Over the past few days I have heard comments ranging from “It’s really not very creative” and “You must include creativity as part of the curriculum” to “We have to aim for higher standards of creativity” and, my personal favourite, “The broadcaster is going to love its creativity.” Love what?
Love its innovation, its novelty, its newness, its pretentiousness, its meaningless use of special effects? If we are going to use this word (and, by the way, “programme quality” is another one ripe for the picking), we have to be able to measure it.
We must be able to say, this show has 12 centimeters of creativity, as opposed to another which has only seven centimeters of creativity. Or 45 kg, or degrees, or something.
But we can’t. Let’s deal with it first of all in the training milieu. I have seen the word “creativity” attached to the curricula for camerawork, writing, directing, and even producing.

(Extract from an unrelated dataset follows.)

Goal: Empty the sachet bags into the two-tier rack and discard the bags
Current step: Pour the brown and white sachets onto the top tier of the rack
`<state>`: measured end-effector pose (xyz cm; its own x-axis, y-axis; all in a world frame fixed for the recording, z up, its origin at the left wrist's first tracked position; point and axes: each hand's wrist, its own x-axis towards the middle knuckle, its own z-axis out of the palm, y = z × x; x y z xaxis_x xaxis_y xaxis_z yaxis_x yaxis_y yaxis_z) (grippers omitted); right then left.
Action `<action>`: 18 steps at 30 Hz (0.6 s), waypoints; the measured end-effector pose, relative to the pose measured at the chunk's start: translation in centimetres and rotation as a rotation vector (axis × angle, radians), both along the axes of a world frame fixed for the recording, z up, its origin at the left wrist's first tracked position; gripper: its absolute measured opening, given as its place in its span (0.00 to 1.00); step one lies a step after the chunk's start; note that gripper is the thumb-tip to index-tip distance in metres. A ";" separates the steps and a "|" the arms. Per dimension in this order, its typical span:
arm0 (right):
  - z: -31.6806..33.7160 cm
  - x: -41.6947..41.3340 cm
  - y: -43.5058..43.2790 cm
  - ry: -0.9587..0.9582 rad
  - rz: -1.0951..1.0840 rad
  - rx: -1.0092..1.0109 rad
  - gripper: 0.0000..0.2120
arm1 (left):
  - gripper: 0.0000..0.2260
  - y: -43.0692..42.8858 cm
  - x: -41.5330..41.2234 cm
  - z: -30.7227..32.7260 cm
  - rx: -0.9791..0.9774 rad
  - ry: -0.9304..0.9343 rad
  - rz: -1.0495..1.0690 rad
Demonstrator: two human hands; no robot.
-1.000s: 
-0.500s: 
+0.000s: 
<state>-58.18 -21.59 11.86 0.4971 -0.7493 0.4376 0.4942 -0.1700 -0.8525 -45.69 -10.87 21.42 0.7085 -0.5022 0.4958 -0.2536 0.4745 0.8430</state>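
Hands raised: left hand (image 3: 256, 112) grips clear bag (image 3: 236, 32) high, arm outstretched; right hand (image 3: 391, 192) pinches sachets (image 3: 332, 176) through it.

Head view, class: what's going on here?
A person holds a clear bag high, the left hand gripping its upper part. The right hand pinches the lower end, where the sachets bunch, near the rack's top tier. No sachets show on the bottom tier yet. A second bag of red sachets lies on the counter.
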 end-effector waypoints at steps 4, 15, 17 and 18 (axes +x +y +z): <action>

I wonder how these people teach creativity? Is it a skill? Or is it something that you teach everyone equally, for fairness’ sake, so that everyone is treated the same.

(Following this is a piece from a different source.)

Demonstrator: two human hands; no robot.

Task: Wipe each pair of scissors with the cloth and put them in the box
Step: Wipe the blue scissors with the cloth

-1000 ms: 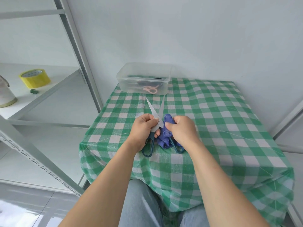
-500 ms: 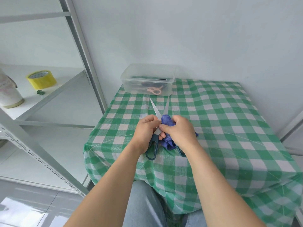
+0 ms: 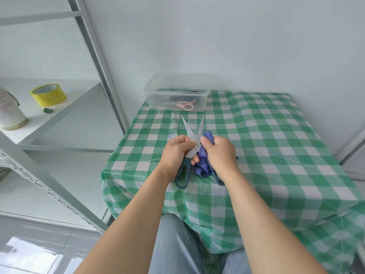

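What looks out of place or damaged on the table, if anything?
Nothing stands out. The left hand grips the dark-handled scissors, blades spread, while the right hand holds the blue cloth against them. The clear box sits upright at the far edge of the table, pink-handled scissors inside.

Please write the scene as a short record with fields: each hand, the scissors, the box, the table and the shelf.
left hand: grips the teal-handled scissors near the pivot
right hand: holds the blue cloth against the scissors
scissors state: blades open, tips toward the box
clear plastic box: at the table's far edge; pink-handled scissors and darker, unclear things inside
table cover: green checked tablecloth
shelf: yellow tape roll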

The word creativity has been so hyped up by the advertising sector, and I wonder if they don’t just mean “innovative and novel”? Earlier this year, I asked if there really is much novelty. When an advert for a bank first appears with happy, smiling people fishing, running and playing, it seems to set a fashion, and for years afterwards the theme becomes inseparable from “bank”.
In exactly the same way, all television seems to look the same. Of course it does. Broadcasters are careful. If that’s what the public wants, give them more of it. How creative can you then get?
The same issue applies to “programme quality”. There is a move through the many African “integration” initiatives to get local programming across the continent. There seems to be a problem: “Their programming is just not up to our standard.” (Full marks to the reader who correctly guesses which country says that the most.)
What do they mean? Is it technical quality? Can’t be, as that is an international standard which is measured in terms of chrominance, luminance, audio levels and so on. It either conforms, or it doesn’t conform.
Do they mean production values? Can’t be. Production values are a measure of the lavishness, which always costs money, so production values can roughly be measured in terms of budget.
Then what do they mean? No one seems to know. “Well, you know, quality,” is what I got the other day when I queried it.
Or do they mean that in other countries viewers prefer to see it another way? Or that in other countries where resources are more scarce, that viewers are so supportive of their local product that they support it, even though it has low production values? Or do they mean that “it is not our style”. (And because we are the best, our style MUST be right.)
Perhaps the only people who should be entitled to measure creativity and quality are the distributors. After all, they are the ones who buy it and who have to sell it. Just a thought.
Howard Thomas is a media business consultant, trainer and specialist in audience psychology.